Unfortunately, we learnt nothing and forgot nothing considering that we currently find ourselves at similar crossroads with history repeating itself. State interference in religious expression through COVID-19 regulations has resulted in a blanket ban strapped on places of worship since March 2020 and a seemingly gagged faith community occasionally fed with fleeting promises of (partial) lifting of the ban which evidently has not yielded much to date. One and a half years later, in-person faith gatherings at full capacity have never resumed. While the capital bustles with all manner of businesses, controlled and organized environments like churches and other places of worship have been classified as non-essential and erroneously remain under lock and key owing to baseless accusations of being ‘super-spreaders’. One can’t help but wonder how we got here or how such drastic measures could be effected in a society where 99% of its populace still share in faith values!
Worse still, the alleged conditional ‘reopening’ of places of worship effected in September 2020 and 2021 respectively, is merely a façade mostly because the attendant controls like the varied illogical occupancy caps; attendance ban on children, the sick and elderly; health control measures; vaccination mandates among others contradict certain key religious beliefs and accordingly all serve to indirectly keep these worship centres out of operation.
I don’t believe the government has the authority to tell the church of Jesus Christ that it can’t gather for worship or even stipulate why and how it should worship. We answer to a higher authority. Whenever there is a contradiction between the laws of the country and God’s holy command, the Bible is very clear that God’s command must be upheld. Secondly, not only are these Covid-19 regulations restrictive, biased and segregative of places of worship, they are also selective in application and promote unequal treatment of worship centres in comparison to a litany of other businesses and public spaces. It goes without saying that a directive that seeks to curtail a constitutional right actively enjoyed by a vast majority of Ugandans disregards public interest. Nonetheless, it isn’t too late for Uganda to redeem her image by picking a leaf from several courts world over e.g.

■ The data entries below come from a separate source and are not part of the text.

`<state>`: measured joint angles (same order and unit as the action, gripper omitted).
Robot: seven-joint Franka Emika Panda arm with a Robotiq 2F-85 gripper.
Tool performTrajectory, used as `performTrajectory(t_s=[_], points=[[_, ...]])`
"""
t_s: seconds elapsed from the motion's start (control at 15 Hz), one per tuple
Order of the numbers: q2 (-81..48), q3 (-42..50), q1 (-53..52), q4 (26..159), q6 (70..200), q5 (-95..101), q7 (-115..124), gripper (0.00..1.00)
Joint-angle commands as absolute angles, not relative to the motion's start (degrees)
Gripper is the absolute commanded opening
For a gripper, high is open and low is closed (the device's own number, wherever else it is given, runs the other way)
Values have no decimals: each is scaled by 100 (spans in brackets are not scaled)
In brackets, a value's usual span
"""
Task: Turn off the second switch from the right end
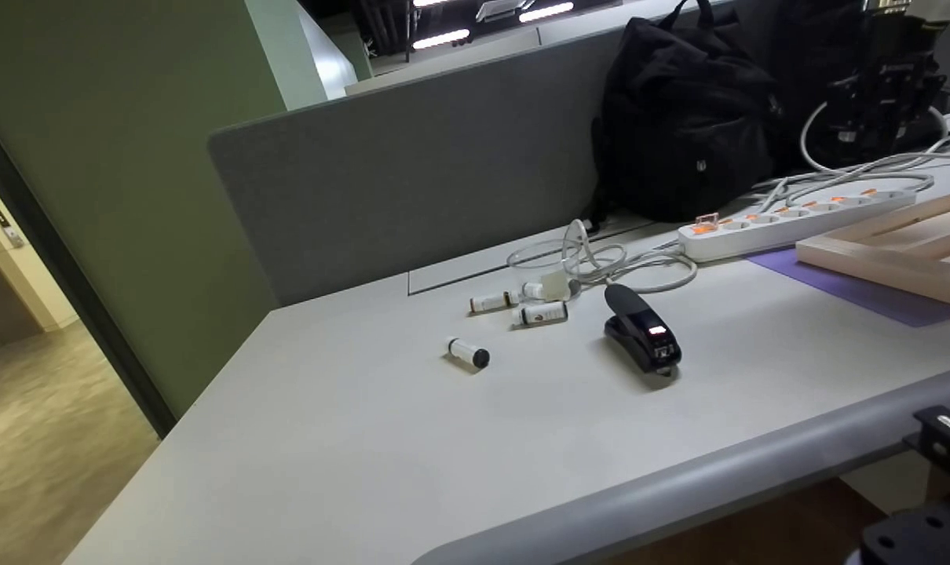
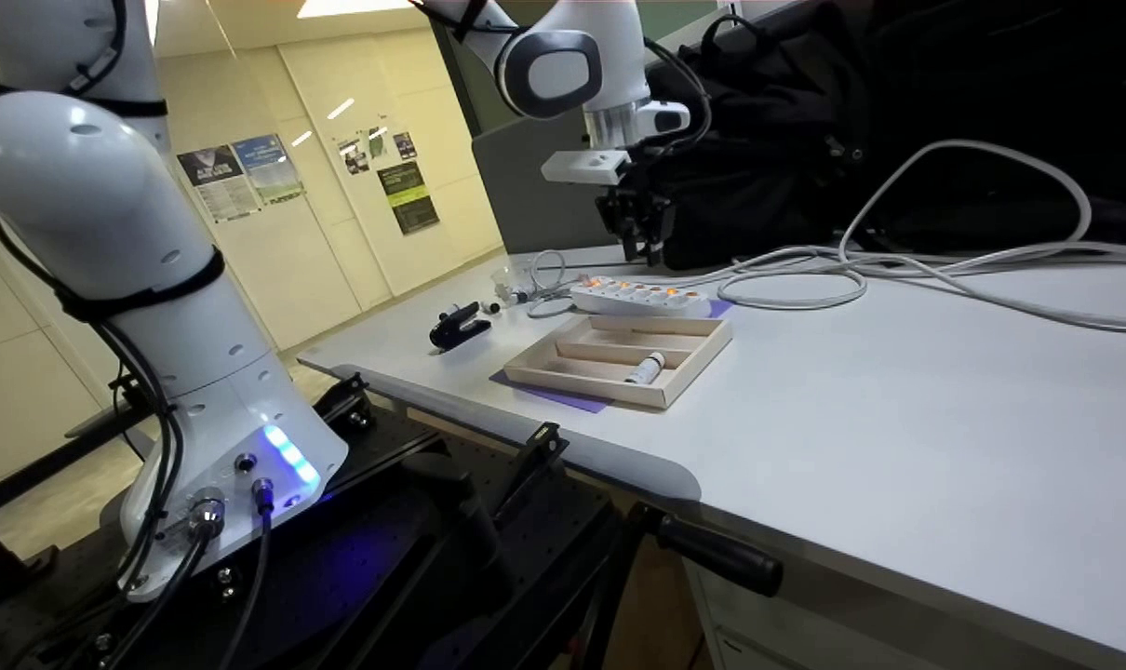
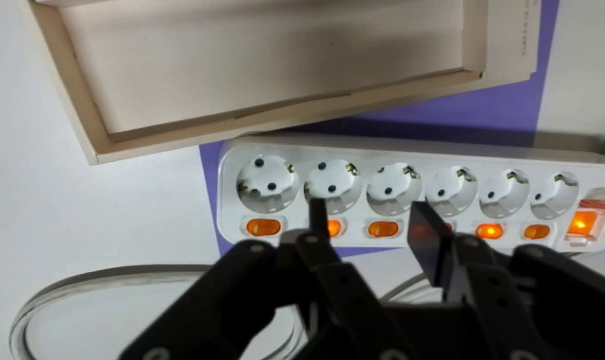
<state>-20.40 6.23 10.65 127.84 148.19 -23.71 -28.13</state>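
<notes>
Lying below the claw — parted, holding nothing — is the white power strip.

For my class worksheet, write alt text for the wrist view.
Open black gripper above a white power strip with a row of orange switches, some glowing. Higher in frame, a wooden tray overlaps a purple sheet.

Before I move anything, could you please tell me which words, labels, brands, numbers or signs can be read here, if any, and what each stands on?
No text can be read with certainty.
Wall posters: print too small.
Small bottles: label print too small.
Wooden tray: print on its outer side, too blurred.
Black stapler: pale marks, unreadable.
White power strip: no lettering I can make out.
</notes>
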Motion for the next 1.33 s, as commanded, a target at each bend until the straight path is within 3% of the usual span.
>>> performTrajectory(t_s=[0.0, 0.13, 0.2, 1.27], points=[[-2297, 278, 1409, 12608, 15097, -2306, -2749, 16], [-2373, 66, 1568, 12647, 15502, -2396, -2851, 2], [-2423, -20, 1636, 12646, 15648, -2366, -2843, 1], [-3125, -517, 2201, 12404, 16468, -1731, -2550, 0]])
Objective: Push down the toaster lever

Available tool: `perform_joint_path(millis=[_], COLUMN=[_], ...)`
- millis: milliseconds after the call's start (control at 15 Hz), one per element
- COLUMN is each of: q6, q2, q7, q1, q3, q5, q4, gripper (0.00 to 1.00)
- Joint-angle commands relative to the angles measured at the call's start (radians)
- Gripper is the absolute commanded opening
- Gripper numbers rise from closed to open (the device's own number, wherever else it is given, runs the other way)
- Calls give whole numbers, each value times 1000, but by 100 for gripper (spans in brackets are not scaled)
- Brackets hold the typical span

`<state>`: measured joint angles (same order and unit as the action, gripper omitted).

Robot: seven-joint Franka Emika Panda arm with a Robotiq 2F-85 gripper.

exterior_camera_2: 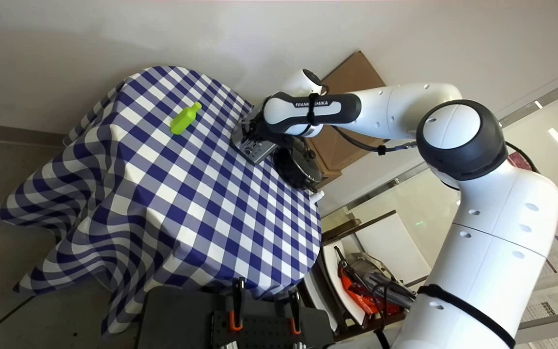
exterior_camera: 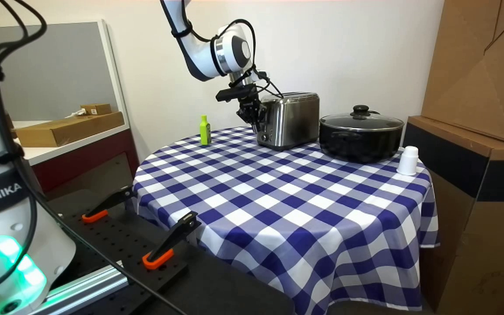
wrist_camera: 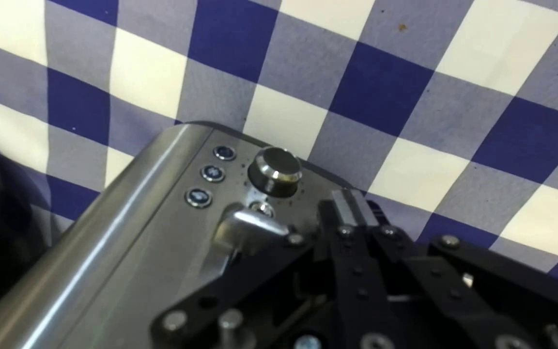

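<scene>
Checkered, the surface (exterior_camera: 252, 197) carried the toaster (exterior_camera: 299, 122), its lever (wrist_camera: 250, 228) just beside the jaws, which, closed on nothing, seemed best centred above it before pressing down.

Brushed-metal toaster (exterior_camera: 298, 122), standing upright on the checked counter (exterior_camera: 252, 188).
Its end panel (wrist_camera: 177, 252) carries a round knob (wrist_camera: 275, 172), a line of three buttons (wrist_camera: 212, 173) and a shiny lever (wrist_camera: 252, 225), partly hidden; whether the lever is pressed down cannot be told.

The toaster (exterior_camera: 299, 121) stands between the tool (exterior_camera: 255, 127) and a lidded black pot (exterior_camera: 361, 145).
</scene>
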<state>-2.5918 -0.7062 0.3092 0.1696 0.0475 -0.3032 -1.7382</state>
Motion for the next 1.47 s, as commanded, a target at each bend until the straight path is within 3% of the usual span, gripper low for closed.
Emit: perform_joint_path(millis=[0, 533, 1133, 1400], q6=[-11, -4, 20, 39], q2=[-57, -49, -182, -140], q7=[-67, -120, -208, -216], q1=[-23, -55, -127, -138], q3=[-5, -37, -94, -105], q5=[69, 167, 292, 317], q4=[53, 45, 145, 134], gripper=[0, 0, 0, 0])
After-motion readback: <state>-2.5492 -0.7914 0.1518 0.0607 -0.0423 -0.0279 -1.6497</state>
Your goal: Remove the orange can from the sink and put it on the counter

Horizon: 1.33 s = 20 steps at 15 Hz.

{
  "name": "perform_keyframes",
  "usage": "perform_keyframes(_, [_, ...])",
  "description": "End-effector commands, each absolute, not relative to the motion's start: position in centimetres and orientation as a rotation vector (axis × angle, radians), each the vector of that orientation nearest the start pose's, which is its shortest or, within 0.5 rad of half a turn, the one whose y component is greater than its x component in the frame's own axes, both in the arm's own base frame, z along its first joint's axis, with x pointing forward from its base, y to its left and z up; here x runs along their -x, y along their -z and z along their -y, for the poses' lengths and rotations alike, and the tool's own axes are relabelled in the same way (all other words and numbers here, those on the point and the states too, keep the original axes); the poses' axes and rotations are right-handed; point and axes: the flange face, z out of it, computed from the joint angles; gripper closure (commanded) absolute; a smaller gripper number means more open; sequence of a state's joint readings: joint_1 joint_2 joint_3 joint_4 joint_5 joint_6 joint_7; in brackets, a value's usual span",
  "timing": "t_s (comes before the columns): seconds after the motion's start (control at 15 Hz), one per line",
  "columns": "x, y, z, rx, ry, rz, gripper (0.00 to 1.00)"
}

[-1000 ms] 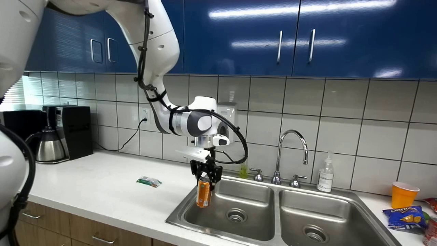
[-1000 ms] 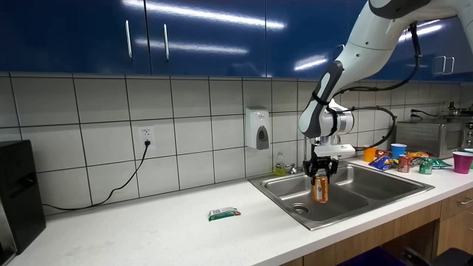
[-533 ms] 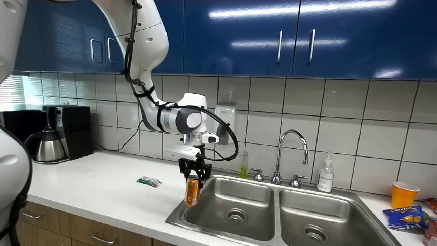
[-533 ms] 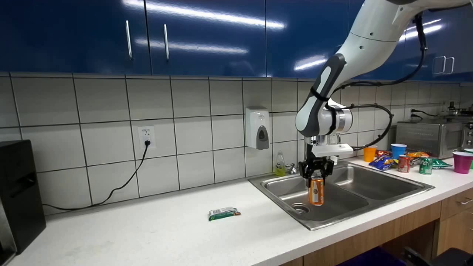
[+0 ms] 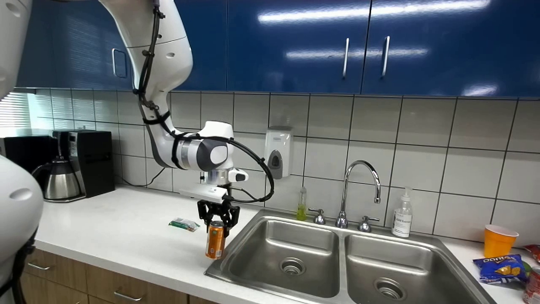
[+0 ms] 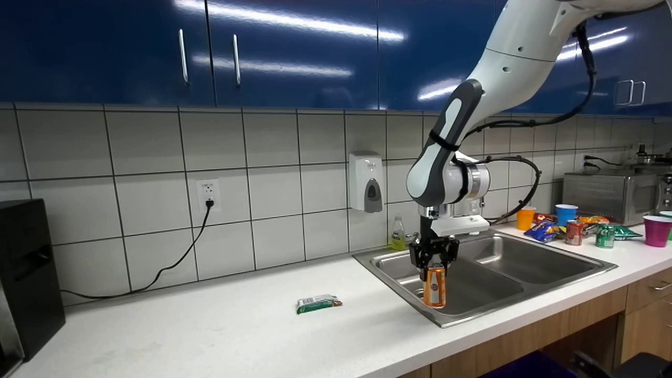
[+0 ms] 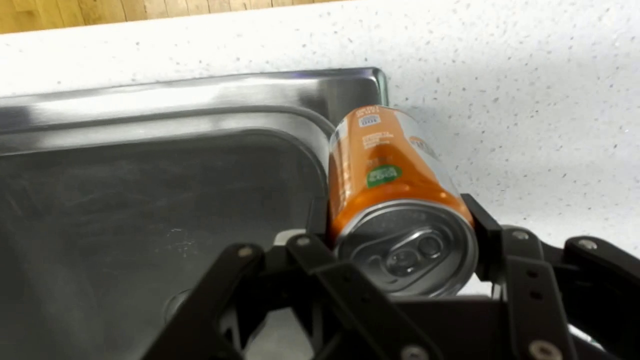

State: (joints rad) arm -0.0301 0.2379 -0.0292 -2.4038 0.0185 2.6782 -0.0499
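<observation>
The orange can (image 5: 215, 245) is upright and held in my gripper (image 5: 217, 226); the can also shows in an exterior view (image 6: 434, 290). In the wrist view, the can (image 7: 382, 155) lies between both black fingers (image 7: 487, 225), which press its sides near the silvery top. The gripper (image 7: 400, 220) is shut on it. The can is over the corner of the steel sink (image 7: 225, 90), where the rim meets the white counter (image 7: 525, 100). Its base looks raised, but the exact height is hard to tell. The counter (image 5: 139, 219) stretches left of the sink in an exterior view.
A green snack packet (image 5: 184, 224) lies on the counter. The chrome faucet (image 5: 345, 194), a green soap bottle (image 5: 301, 210) and a clear pump bottle (image 5: 402, 217) stand behind the sink. An orange cup (image 5: 500, 242) and chip bag (image 5: 501, 268) are at the right.
My gripper and the orange can have moved left in both exterior views, from over the basin to the rim and counter. They are slightly lower than half a second ago. The grip is unchanged.
</observation>
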Motion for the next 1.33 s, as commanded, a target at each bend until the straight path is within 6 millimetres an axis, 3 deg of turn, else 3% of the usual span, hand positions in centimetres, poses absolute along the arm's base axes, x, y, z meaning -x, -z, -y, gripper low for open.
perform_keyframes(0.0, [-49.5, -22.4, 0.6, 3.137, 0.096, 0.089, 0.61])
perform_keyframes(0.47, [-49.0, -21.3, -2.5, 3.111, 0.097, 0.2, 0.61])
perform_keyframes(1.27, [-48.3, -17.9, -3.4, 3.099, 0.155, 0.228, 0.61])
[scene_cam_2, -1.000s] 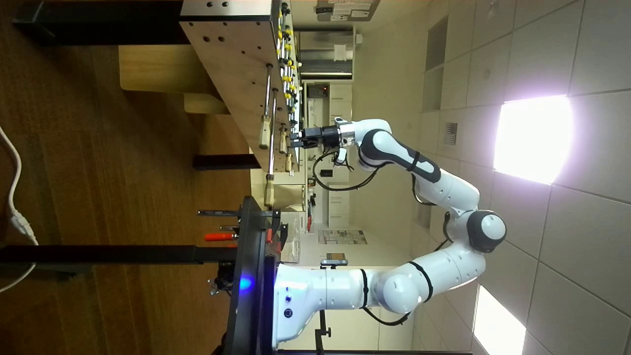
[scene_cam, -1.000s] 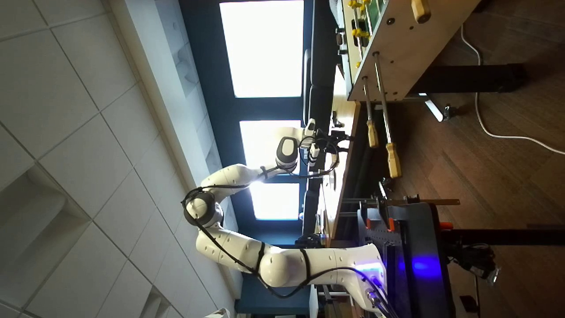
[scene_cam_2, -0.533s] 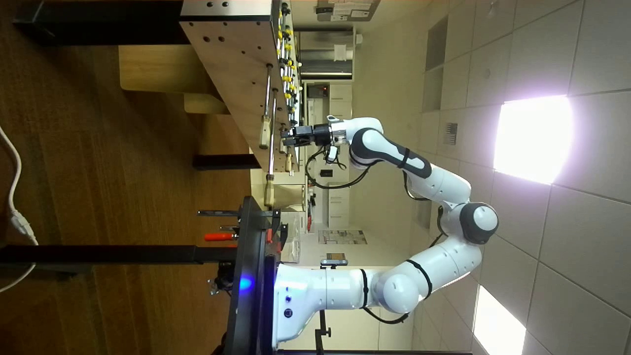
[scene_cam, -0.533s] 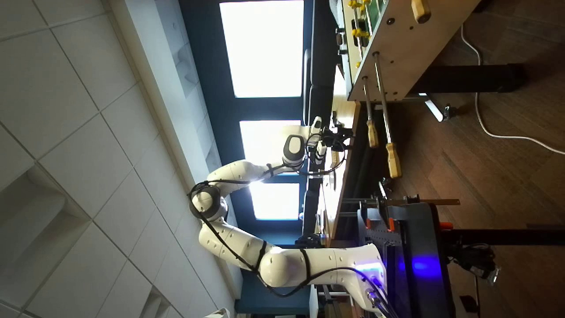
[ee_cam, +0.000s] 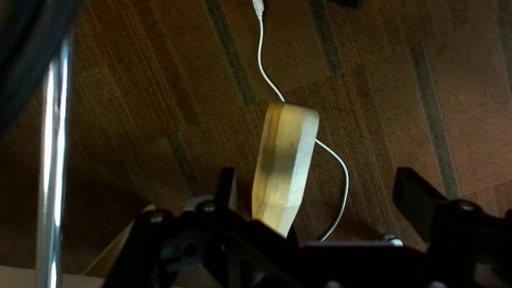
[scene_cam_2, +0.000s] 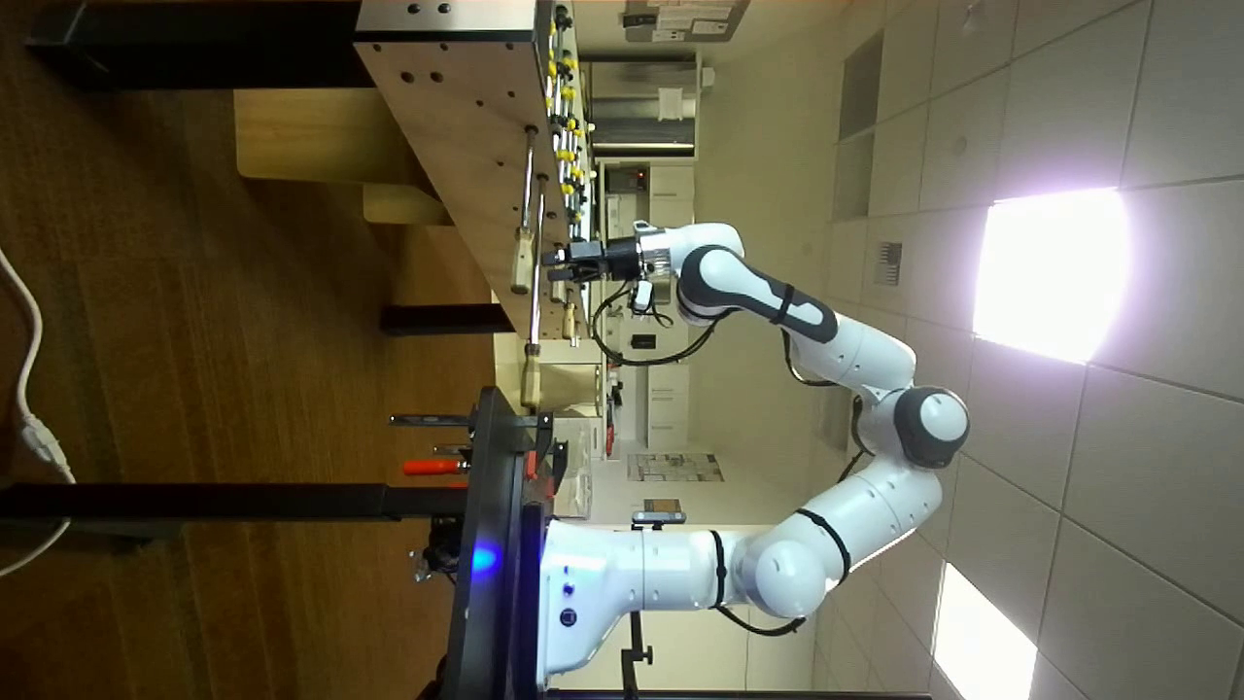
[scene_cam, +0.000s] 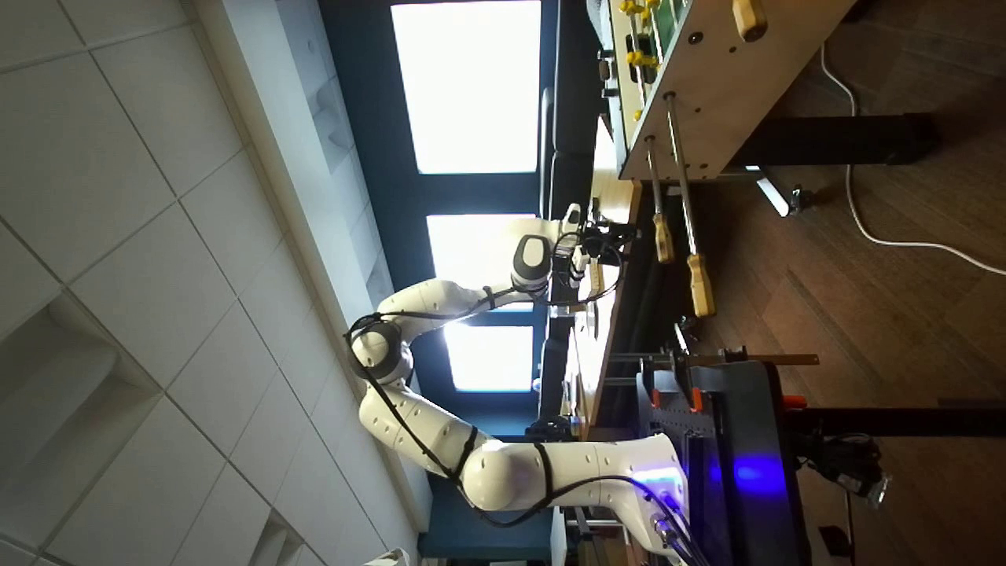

Scotland, Spain, Chile, and Zimbabwe that have since held that the government ban and criminalization of communal worship during the lockdown was unconstitutional, disproportionate and an interference with human rights.
We owe it to ourselves to gain a renewed awareness of the importance and civic duty we each bear in actively taking charge of advocating for, exercising, and upholding our constitutional freedoms. Every amplified voice aimed at holding our government accountable over the continued infringement of the sacred constitutional freedom to worship will go a long way.
The writer is a lawyer with Crownell Co. Advocates.